For an idea of what next year could look like, see these notes from Ben Pace

An Aside: Repeating Mistakes

Many of the issues pointed out this year were pointed out last year. It’s a real failure to not have addressed them. This is my (Ruby’s) fault. I took over organizing Petrov Day this year (inviting the EA Forum to join LessWrong) but didn’t go back and re-read through the previous year’s comments. Had I done so, I could have avoided repeating some of the previous mistakes.

I do think that repeating mistakes is quite bad and am quite sorry for that.

Wrapping Up

Stanislav Petrov was on duty at a particularly fraught time in history. I think we are, too. This makes it imperative to think about the kinds of decisions we might face and prepare ourselves for them. It makes it crucial that know and practice our values and principles, so that we can rely on them even when temptations are strong or matters are unclear.

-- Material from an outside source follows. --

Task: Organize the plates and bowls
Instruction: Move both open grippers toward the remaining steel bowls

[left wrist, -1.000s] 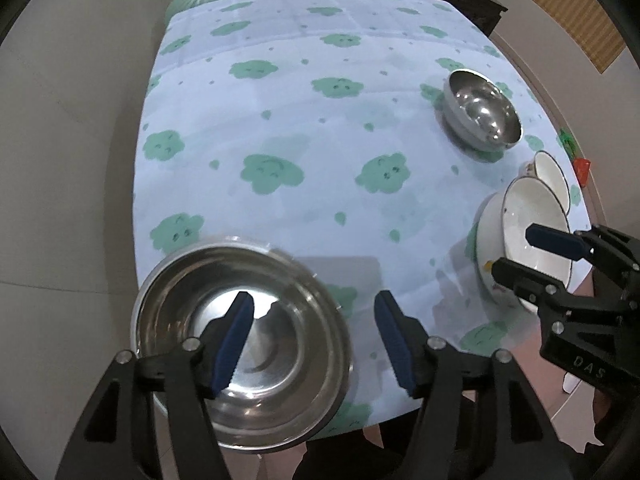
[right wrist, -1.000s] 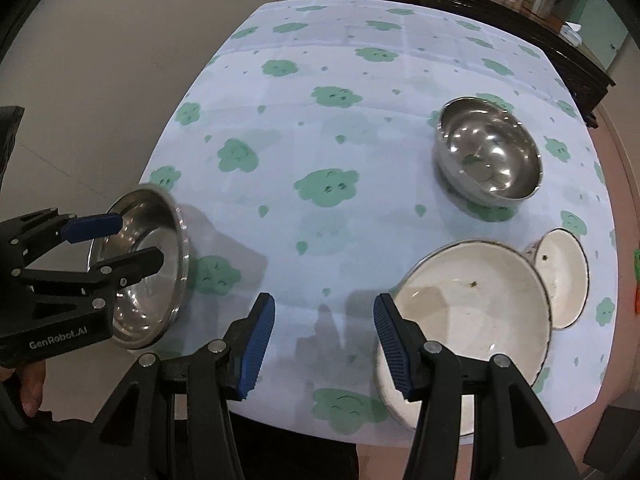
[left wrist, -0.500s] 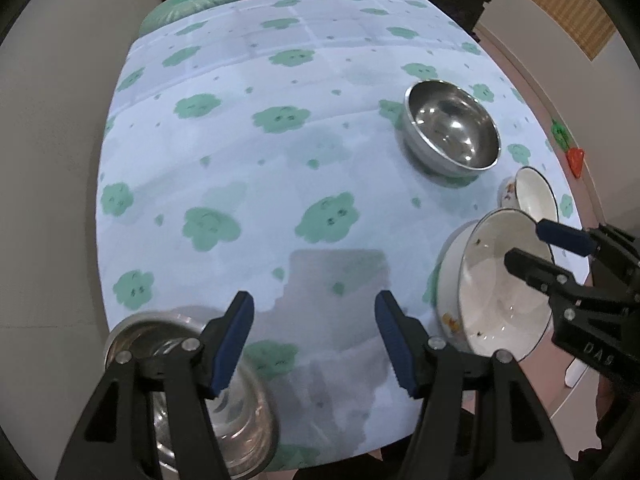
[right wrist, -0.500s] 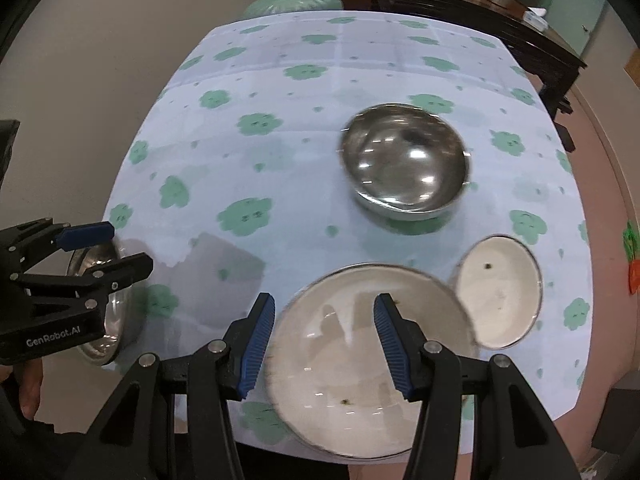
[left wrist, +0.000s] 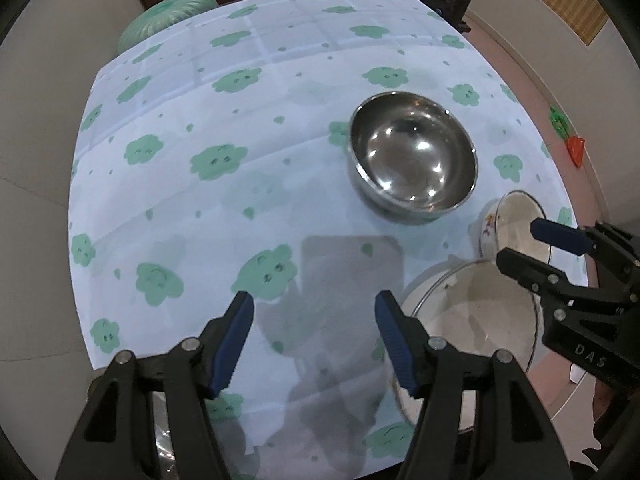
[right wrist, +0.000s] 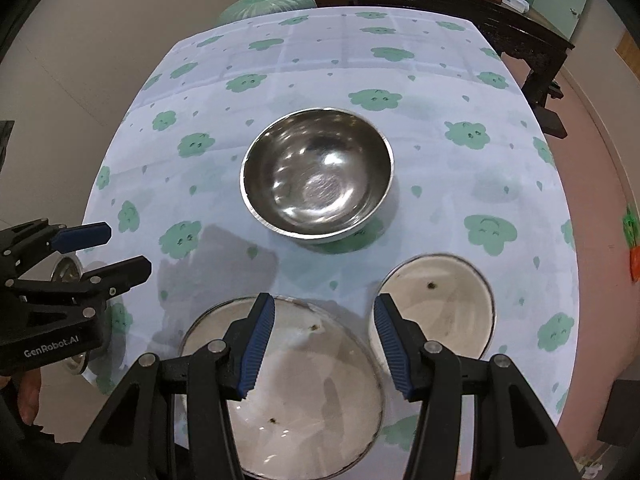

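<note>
Since the earlier frame my left gripper (left wrist: 314, 338) has swung right off the steel pan (right wrist: 66, 270), which now sits low at its left, mostly hidden behind the left finger. The right gripper (right wrist: 322, 340) has moved in over the big white bowl (right wrist: 320, 392). Both grippers are spread wide and hold nothing. The big white bowl lies right under the right gripper's tips, at the near table edge. Just ahead and right of them is the small white bowl (right wrist: 444, 304), beside the big one. Farther ahead, straight out from the right gripper, the steel bowl (right wrist: 316, 176) stands upright on the tablecloth (right wrist: 320, 60).
</note>
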Available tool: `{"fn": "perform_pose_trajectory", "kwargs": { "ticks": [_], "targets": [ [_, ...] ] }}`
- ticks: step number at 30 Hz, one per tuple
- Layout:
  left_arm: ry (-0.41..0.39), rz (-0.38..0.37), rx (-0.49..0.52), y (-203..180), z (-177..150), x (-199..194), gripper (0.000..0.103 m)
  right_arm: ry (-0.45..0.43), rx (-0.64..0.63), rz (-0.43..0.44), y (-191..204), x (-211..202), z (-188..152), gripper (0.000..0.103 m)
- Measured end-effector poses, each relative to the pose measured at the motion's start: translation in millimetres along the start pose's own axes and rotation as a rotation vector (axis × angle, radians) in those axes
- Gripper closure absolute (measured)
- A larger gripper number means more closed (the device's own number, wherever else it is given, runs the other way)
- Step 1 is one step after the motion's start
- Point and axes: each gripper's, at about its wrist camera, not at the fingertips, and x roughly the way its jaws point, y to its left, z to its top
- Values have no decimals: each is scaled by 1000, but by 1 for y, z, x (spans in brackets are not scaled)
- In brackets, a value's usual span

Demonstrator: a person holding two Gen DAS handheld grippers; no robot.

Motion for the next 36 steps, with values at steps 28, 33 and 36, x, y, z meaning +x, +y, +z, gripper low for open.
{"fn": "perform_pose_trajectory", "kwargs": {
  "ticks": [28,33,36],
  "targets": [
    [12,42,-31,-30,68,40,39,22,-16,50,-51,42,64,49],
    [20,41,-34,-32,75,49,39,29,-9,54,-55,51,73,49],
    [30,45,-34,-33,77,56,39,28,-6,57,-58,56,77,49]
  ]
}}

Rituals and traditions are what keep people true to their values. Having them or not might be the difference between us being a community that can succeed at its ambitious goals vs not–the difference between colonizing the stars and annihilation.

I regret the flaws of Petrov Day rituals so far, but I’m excited to keep iterating and innovating so we can make these essential values part of our community, cultures, and selves.


[1] We apologize for sending codes to some people who did not want the opportunity/​responsibility/​involvement of receiving them.

[2] On the day itself, 70 out of 100 EA Forum recipients opened the email, but only 30 out of 100 LessWrong recipients (perhaps due to emails getting eaten by spam).